→ **Problem requirements**
Pick every line with "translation" from the material below.

→ **Task inputs**
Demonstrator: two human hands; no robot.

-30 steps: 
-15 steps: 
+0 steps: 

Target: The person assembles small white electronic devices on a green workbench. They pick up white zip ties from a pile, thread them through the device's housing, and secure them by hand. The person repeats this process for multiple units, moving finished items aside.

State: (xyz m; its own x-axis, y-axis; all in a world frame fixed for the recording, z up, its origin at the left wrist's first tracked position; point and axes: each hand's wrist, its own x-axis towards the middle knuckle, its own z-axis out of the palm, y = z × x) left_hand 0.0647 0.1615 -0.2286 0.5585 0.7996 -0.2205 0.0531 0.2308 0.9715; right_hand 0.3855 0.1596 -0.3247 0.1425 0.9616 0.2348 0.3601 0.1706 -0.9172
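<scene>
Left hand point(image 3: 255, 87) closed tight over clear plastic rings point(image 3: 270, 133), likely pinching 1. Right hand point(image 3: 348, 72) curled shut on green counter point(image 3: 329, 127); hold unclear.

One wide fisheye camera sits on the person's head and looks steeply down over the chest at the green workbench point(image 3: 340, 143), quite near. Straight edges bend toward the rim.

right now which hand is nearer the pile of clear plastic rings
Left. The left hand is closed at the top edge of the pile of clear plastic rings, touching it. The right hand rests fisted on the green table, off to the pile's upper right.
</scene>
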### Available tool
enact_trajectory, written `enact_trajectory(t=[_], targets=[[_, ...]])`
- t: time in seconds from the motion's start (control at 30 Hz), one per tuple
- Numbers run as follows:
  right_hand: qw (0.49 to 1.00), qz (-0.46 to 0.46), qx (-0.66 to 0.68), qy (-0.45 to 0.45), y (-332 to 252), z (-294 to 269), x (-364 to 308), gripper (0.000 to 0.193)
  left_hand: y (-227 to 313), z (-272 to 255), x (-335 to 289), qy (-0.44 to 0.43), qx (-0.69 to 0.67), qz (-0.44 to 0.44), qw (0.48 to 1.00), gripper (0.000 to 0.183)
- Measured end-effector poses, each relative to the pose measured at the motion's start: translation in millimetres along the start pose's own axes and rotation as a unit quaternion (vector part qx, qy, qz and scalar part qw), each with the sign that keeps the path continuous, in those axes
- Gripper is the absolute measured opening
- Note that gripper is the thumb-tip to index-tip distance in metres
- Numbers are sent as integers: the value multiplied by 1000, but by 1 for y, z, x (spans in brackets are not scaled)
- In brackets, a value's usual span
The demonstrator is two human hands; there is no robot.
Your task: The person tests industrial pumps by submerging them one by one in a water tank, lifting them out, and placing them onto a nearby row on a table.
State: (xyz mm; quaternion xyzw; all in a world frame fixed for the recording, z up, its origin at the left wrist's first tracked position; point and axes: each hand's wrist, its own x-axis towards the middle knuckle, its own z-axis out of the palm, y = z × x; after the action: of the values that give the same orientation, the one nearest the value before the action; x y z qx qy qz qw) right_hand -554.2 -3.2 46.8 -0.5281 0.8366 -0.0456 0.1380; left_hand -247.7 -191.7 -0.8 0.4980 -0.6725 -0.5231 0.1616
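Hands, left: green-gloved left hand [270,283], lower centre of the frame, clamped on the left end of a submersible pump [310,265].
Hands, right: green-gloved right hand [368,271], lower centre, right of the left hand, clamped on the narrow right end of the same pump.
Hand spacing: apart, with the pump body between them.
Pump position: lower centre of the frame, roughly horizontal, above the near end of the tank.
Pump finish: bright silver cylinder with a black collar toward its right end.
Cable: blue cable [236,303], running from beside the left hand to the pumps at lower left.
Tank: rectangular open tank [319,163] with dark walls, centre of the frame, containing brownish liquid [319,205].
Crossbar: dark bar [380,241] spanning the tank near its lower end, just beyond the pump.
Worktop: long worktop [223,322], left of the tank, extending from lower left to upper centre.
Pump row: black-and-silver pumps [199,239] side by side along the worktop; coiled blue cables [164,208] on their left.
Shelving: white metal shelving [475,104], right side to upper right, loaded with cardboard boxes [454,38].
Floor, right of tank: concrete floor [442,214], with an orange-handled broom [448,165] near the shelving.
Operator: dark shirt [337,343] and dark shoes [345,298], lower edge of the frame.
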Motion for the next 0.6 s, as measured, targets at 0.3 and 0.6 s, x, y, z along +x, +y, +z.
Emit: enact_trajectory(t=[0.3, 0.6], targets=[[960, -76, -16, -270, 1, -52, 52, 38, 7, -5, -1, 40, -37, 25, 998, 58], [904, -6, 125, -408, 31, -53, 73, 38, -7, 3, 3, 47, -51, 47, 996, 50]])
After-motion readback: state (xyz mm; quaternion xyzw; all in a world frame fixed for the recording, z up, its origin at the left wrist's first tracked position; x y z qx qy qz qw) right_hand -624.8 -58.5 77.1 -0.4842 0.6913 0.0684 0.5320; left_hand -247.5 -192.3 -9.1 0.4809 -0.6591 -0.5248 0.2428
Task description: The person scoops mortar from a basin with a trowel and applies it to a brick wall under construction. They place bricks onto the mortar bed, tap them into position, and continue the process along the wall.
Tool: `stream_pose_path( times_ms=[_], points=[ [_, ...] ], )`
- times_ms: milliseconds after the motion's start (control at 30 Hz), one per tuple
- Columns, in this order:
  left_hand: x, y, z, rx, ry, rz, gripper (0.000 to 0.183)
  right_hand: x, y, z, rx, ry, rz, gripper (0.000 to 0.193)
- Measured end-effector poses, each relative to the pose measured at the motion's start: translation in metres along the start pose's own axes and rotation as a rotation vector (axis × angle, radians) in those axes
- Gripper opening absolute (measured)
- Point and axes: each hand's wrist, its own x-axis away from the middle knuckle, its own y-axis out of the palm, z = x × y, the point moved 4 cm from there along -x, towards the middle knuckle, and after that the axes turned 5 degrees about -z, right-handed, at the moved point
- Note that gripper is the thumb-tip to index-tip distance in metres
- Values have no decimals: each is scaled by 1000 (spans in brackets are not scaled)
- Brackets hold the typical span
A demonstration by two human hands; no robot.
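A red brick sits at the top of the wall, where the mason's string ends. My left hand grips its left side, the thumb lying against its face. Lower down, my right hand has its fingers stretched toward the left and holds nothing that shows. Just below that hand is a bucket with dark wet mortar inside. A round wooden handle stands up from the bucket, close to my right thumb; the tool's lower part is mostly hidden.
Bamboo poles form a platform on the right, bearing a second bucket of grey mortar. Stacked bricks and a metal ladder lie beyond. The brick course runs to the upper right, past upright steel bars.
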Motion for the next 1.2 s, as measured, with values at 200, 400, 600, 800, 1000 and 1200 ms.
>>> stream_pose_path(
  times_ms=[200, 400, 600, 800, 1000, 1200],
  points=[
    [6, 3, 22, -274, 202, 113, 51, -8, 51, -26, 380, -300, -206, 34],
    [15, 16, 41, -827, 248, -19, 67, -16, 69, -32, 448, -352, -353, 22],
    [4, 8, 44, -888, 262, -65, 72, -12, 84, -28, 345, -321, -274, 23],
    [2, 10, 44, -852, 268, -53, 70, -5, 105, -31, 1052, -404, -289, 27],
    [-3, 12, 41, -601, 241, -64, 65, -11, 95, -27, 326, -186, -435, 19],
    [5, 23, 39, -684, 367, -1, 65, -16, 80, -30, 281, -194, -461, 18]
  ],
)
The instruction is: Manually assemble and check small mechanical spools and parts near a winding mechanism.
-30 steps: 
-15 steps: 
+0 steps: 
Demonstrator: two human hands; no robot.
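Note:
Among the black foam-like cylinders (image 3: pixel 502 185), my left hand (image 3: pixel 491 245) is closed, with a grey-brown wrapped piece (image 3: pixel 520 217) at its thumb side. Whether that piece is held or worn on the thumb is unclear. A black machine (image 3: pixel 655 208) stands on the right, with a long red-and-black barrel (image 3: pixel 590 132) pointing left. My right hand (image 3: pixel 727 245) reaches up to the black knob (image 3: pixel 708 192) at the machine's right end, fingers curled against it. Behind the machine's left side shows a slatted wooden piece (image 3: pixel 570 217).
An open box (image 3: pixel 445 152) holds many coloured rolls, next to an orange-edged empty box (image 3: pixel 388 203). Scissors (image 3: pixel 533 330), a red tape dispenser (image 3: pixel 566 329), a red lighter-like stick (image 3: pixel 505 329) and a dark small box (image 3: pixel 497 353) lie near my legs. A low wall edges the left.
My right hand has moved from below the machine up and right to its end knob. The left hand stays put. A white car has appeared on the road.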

→ **Solution for this problem**
- Measured end-effector poses, each relative to the pose measured at the motion's start: translation in millimetres along the start pose's own axes and rotation as a unit quaternion (vector part qx, qy, qz and scalar part qw), each with the sign that keeps the path continuous, in those axes
- Measured end-effector poses, each relative to the pose measured at the motion's start: translation in metres along the start pose's own axes and rotation as a rotation vector (axis × angle, radians) in those axes

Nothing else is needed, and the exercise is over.